§ WHAT YOU SHOULD DO
Please copy every line of the data in which the string "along" appears.

** DATA FOR THE TASK follows **

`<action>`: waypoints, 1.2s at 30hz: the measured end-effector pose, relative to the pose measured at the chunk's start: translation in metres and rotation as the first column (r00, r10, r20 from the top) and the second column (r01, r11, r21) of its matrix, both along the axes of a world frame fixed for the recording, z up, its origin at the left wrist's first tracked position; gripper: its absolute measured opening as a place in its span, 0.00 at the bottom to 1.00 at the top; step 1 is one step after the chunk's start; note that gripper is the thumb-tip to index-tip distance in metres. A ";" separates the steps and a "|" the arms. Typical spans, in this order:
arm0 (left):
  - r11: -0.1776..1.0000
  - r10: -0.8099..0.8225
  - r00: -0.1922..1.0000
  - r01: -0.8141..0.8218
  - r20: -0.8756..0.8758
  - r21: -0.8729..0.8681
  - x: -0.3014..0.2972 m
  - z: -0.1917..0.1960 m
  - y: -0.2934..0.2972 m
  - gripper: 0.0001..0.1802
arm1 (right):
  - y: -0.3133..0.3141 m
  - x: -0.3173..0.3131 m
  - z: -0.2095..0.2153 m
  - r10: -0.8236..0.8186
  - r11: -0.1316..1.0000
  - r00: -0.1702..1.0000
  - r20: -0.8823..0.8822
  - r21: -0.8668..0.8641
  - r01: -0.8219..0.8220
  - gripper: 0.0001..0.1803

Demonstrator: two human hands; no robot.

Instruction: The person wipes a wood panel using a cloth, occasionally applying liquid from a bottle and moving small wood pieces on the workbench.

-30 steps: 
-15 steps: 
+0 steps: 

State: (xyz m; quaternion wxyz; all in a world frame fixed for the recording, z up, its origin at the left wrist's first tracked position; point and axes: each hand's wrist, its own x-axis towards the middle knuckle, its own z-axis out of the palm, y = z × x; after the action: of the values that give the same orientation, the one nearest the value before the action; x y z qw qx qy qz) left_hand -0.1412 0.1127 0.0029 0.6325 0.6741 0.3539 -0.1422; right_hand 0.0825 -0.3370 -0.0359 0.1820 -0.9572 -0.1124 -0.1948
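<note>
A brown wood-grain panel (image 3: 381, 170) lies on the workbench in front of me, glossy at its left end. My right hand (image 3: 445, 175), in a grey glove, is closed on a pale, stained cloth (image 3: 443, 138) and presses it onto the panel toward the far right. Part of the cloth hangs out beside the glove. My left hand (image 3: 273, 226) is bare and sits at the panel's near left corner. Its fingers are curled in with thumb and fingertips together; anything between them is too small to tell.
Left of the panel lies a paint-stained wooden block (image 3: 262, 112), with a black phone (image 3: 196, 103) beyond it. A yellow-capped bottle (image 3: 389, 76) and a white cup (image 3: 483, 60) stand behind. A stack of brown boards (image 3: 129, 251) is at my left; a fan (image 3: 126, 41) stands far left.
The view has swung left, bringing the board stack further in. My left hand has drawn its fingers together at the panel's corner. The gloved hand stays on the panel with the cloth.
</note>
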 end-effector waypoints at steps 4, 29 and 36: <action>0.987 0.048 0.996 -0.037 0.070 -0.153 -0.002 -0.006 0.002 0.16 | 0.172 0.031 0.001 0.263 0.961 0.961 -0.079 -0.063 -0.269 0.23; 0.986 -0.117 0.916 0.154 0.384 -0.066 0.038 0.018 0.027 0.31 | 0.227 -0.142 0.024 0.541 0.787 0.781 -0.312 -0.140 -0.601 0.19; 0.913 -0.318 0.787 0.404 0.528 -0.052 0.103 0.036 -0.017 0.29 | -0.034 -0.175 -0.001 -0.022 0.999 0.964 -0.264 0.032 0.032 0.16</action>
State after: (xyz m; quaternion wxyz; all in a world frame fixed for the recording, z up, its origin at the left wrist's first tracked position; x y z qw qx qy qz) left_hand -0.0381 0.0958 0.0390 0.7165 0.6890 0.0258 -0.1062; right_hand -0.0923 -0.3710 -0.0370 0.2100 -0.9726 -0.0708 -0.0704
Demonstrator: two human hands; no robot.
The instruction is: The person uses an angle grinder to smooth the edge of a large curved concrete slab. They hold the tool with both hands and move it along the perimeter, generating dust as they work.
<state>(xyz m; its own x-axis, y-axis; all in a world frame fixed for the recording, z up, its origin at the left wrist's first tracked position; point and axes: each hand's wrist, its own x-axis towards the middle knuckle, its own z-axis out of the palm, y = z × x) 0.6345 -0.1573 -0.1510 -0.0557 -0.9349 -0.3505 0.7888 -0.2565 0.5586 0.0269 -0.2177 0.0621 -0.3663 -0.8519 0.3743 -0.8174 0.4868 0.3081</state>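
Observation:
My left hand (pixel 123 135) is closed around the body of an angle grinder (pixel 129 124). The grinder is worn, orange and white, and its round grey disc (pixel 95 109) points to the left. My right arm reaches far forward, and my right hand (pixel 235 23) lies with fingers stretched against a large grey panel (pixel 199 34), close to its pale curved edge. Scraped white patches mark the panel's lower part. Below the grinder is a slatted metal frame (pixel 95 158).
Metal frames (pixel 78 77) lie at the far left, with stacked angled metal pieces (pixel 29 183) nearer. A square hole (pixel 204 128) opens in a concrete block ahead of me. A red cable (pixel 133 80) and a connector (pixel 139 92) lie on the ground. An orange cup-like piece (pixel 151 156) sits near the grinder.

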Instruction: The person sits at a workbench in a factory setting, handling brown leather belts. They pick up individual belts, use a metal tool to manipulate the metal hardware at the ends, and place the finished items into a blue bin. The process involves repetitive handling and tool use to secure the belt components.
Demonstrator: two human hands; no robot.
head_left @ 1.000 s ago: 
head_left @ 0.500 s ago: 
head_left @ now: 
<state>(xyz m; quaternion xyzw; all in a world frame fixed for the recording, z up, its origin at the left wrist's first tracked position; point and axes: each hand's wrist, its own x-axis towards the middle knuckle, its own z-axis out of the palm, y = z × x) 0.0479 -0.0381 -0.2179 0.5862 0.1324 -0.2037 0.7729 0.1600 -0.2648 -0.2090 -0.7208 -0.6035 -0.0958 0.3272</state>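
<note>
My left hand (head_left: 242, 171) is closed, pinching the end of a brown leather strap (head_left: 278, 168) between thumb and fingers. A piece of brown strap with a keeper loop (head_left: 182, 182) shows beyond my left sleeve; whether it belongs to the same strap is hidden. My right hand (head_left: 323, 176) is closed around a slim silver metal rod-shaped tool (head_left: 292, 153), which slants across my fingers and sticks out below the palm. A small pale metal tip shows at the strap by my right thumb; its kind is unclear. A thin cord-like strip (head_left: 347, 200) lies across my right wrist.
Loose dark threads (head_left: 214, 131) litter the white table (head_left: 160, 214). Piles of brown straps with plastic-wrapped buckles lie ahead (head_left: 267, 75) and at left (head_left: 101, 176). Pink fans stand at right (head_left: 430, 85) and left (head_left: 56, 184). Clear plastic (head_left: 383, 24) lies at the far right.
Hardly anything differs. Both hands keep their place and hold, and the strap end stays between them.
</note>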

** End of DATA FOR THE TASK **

§ ANSWER SPACE
`<action>`: waypoints, 1.2s at 30hz: the measured end-effector pose, relative to the pose measured at the chunk's start: translation in metres and rotation as the first column (r00, r10, r20 from the top) and the second column (r01, r11, r21) of its matrix, both along the axes of a world frame fixed for the recording, z up, its origin at the left wrist's first tracked position; gripper: its absolute measured opening as a place in its span, 0.00 at the bottom to 1.00 at the top; step 1 is one step after the chunk's start; note that gripper is the thumb-tip to index-tip distance in metres. A ";" separates the steps and a "|" the arms. Typical spans, in this order:
The instruction is: The person uses an angle grinder to smooth the edge of a large curved concrete slab. They hold the tool with both hands and move it along the perimeter, generating dust as they work.

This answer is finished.